Fetching contributors…
Cannot retrieve contributors at this time
251 lines (216 sloc) 9.69 KB
MADlib Release Notes
These release notes contain the significant changes in each MADlib release,
with most recent versions listed at the top.
A complete list of changes for each release can be obtained by viewing the git
commit history located at
Current list of bugs and issues can be found at
MADlib v0.4.1
Release Date: 2012-Aug-9
Bug Fixes:
- Fixed installation problem that could occur on some platforms (MADLIB-589)
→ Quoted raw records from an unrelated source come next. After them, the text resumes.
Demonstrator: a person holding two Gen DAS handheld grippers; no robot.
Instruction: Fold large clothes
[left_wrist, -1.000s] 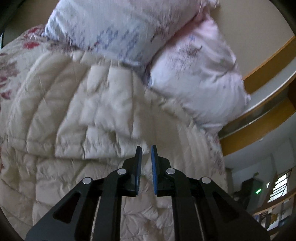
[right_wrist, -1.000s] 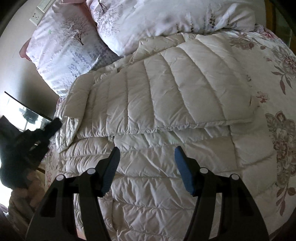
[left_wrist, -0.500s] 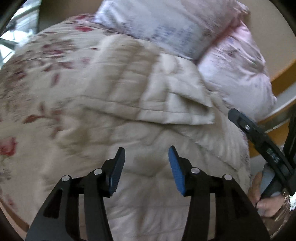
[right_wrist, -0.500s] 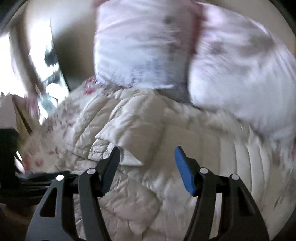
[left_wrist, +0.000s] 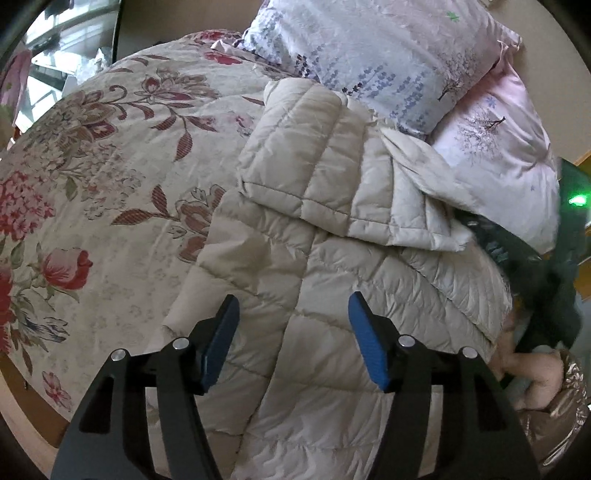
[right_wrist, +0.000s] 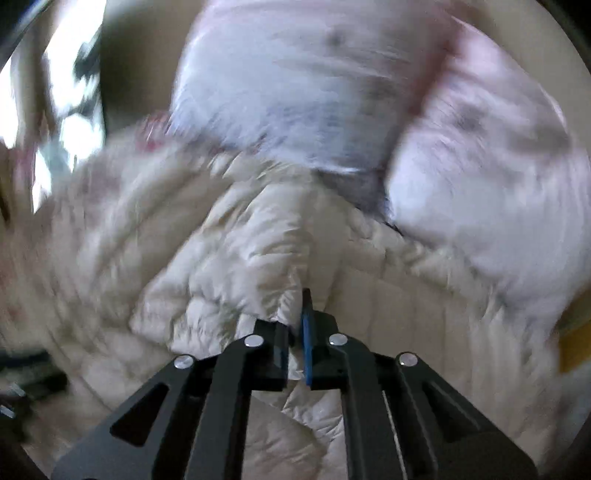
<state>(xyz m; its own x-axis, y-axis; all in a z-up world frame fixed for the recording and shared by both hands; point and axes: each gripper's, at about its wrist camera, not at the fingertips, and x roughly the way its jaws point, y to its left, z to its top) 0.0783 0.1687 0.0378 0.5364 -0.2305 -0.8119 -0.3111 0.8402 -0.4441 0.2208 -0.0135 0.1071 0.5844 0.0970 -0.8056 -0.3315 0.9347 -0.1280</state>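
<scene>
A cream quilted down coat (left_wrist: 332, 258) lies on the bed, with a sleeve (left_wrist: 314, 173) folded across its upper part. My left gripper (left_wrist: 293, 332) is open and hovers just above the coat's body, holding nothing. In the right wrist view, which is blurred by motion, my right gripper (right_wrist: 299, 325) is shut on a bunched fold of the coat (right_wrist: 258, 258). The right gripper's black body (left_wrist: 517, 266) shows at the coat's right edge in the left wrist view, with the person's hand (left_wrist: 532, 373) below it.
A floral bedspread (left_wrist: 103, 177) covers the bed to the left of the coat. Two pale printed pillows (left_wrist: 376, 55) (left_wrist: 509, 155) lie at the head of the bed, also in the right wrist view (right_wrist: 314, 81). The bed's edge (left_wrist: 26, 402) runs at the lower left.
My left gripper opened and swung to face the coat's body from the foot side. My right gripper moved toward the pillows and closed on a fold of the coat.
</scene>
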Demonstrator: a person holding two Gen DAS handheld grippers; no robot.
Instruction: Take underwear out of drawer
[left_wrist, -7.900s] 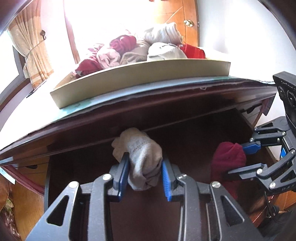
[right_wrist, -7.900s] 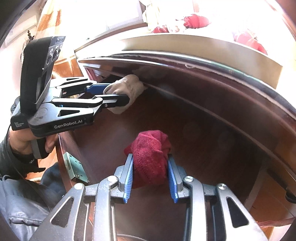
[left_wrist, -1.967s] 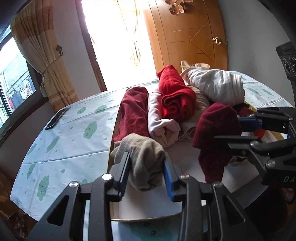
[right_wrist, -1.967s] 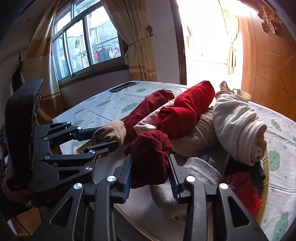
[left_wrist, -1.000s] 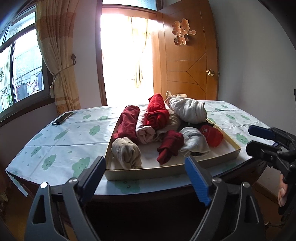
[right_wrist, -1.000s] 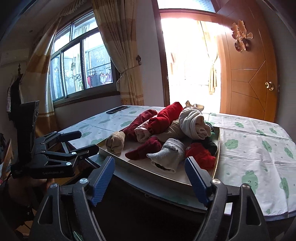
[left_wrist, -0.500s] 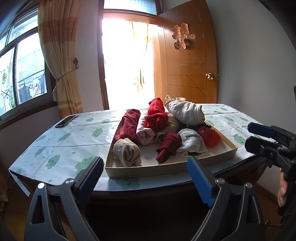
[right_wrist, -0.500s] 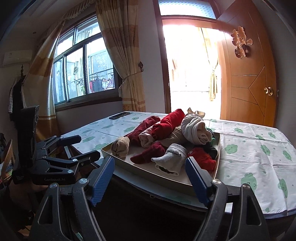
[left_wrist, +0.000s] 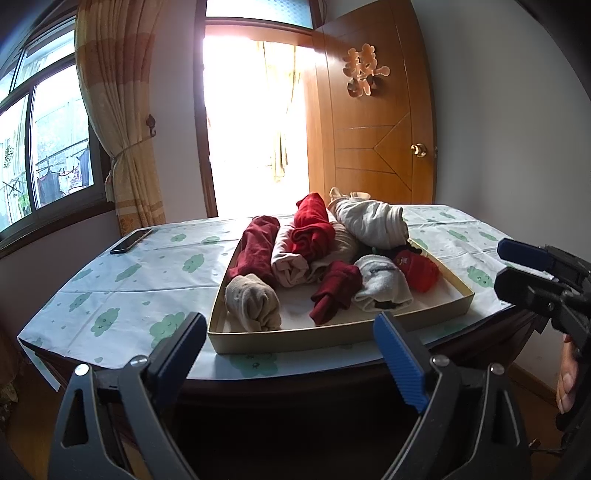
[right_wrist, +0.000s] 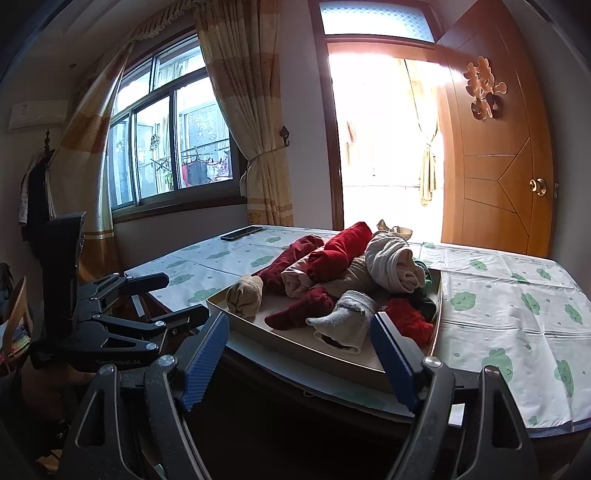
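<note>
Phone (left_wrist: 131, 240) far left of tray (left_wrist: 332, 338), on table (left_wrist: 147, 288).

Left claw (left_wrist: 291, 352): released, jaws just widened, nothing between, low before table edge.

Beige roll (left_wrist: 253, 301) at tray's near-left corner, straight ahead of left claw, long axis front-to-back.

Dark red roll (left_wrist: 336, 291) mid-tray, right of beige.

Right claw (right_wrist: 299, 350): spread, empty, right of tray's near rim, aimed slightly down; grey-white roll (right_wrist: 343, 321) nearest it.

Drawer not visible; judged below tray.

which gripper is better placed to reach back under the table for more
Neither clearly. The left gripper and right gripper are both open and empty, held level in front of the table, apart from the tray.
</note>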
New Features/Improvements:
* C++ Abstraction Layer:
- Increased ABI compatibility across multiple Greenplum versions
* Hypothesis Tests:
- Tests that are not implemented as ordered aggregates are now also
installed on PostgreSQL 8.4 and Greenplum 4.0.
MADlib v0.4
Release Date: 2012-Jun-18
Bug Fixes:
* Association Rules:
- assoc_rules() now uses schema-qualified function calls (MADLIB-435)
* Decision Trees:
- Enhanced correctness (MADLIB-409, 502, 503)
- Improved handling of invalid arguments (MADLIB-331)
* k-Means:
- Improved handling of invalid arguments (MADLIB-336, 364, 459)
- Improved robustness (MADLIB-474)
* Sparse Vectors:
- svec_sfv() now uses locale-aware sorting (MADLIB-457)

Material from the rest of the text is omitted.